Task instructions = Reply with every entry, repeated exactly as given.

Records excerpted from a collection =

----------------------------------------

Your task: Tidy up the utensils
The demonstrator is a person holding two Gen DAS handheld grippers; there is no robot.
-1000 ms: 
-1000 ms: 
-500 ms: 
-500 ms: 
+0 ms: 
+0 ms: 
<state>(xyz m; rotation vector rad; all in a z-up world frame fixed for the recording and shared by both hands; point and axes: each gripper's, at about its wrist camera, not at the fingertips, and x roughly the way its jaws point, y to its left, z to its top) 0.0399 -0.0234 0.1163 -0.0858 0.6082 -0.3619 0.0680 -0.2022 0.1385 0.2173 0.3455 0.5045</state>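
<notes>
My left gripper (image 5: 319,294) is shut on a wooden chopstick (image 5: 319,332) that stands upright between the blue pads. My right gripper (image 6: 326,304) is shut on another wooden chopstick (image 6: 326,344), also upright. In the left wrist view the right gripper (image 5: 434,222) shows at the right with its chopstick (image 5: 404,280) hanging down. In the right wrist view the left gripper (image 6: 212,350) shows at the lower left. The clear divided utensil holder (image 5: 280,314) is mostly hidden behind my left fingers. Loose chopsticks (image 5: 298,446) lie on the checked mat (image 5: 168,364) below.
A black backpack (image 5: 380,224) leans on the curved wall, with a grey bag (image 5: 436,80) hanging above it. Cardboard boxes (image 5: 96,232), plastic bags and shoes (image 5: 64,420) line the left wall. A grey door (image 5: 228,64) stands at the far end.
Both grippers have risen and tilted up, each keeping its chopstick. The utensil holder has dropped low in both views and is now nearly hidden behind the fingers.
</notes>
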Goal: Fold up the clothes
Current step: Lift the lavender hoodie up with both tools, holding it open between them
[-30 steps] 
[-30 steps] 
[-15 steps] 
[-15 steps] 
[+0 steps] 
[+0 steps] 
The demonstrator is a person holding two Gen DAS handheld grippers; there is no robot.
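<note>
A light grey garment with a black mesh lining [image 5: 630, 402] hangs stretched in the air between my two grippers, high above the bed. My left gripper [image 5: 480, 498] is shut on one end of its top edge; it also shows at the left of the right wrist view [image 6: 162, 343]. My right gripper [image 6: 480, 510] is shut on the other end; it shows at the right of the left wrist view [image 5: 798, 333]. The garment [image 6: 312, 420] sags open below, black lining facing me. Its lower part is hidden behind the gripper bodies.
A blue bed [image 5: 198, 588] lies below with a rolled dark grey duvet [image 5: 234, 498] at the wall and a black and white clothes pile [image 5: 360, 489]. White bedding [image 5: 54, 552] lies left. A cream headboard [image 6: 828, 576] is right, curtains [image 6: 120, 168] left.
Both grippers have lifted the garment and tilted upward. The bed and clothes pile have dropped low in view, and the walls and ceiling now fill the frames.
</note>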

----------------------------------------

Response =
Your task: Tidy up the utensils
The demonstrator is a person holding two Gen DAS handheld grippers; there is no robot.
-1000 ms: 
-1000 ms: 
-500 ms: 
-500 ms: 
+0 ms: 
+0 ms: 
<state>(xyz m; rotation vector rad; all in a z-up world frame fixed for the recording and shared by both hands; point and axes: each gripper's, at about its wrist camera, not at the fingertips, and x roughly the way its jaws point, y to its left, z to its top) 0.0399 -0.0234 0.1163 -0.0858 0.6082 -0.3619 0.0680 -0.2022 0.1385 0.2173 0.3455 0.5045</state>
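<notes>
My left gripper (image 5: 319,294) is shut on a wooden chopstick (image 5: 319,332) that stands upright between the blue pads. My right gripper (image 6: 326,304) is shut on another wooden chopstick (image 6: 326,344), also upright. In the left wrist view the right gripper (image 5: 434,222) shows at the right with its chopstick (image 5: 404,280) hanging down. In the right wrist view the left gripper (image 6: 212,350) shows at the lower left. The clear divided utensil holder (image 5: 280,314) is mostly hidden behind my left fingers. Loose chopsticks (image 5: 298,446) lie on the checked mat (image 5: 168,364) below.
A black backpack (image 5: 380,224) leans on the curved wall, with a grey bag (image 5: 436,80) hanging above it. Cardboard boxes (image 5: 96,232), plastic bags and shoes (image 5: 64,420) line the left wall. A grey door (image 5: 228,64) stands at the far end.
Both grippers have risen and tilted up, each keeping its chopstick. The utensil holder has dropped low in both views and is now nearly hidden behind the fingers.
</notes>
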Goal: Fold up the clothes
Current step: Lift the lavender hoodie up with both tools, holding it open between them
[-30 steps] 
[-30 steps] 
[-15 steps] 
[-15 steps] 
[+0 steps] 
[+0 steps] 
The demonstrator is a person holding two Gen DAS handheld grippers; there is no robot.
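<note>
A light grey garment with a black mesh lining [image 5: 630, 402] hangs stretched in the air between my two grippers, high above the bed. My left gripper [image 5: 480, 498] is shut on one end of its top edge; it also shows at the left of the right wrist view [image 6: 162, 343]. My right gripper [image 6: 480, 510] is shut on the other end; it shows at the right of the left wrist view [image 5: 798, 333]. The garment [image 6: 312, 420] sags open below, black lining facing me. Its lower part is hidden behind the gripper bodies.
A blue bed [image 5: 198, 588] lies below with a rolled dark grey duvet [image 5: 234, 498] at the wall and a black and white clothes pile [image 5: 360, 489]. White bedding [image 5: 54, 552] lies left. A cream headboard [image 6: 828, 576] is right, curtains [image 6: 120, 168] left.
Both grippers have lifted the garment and tilted upward. The bed and clothes pile have dropped low in view, and the walls and ceiling now fill the frames.
</note>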

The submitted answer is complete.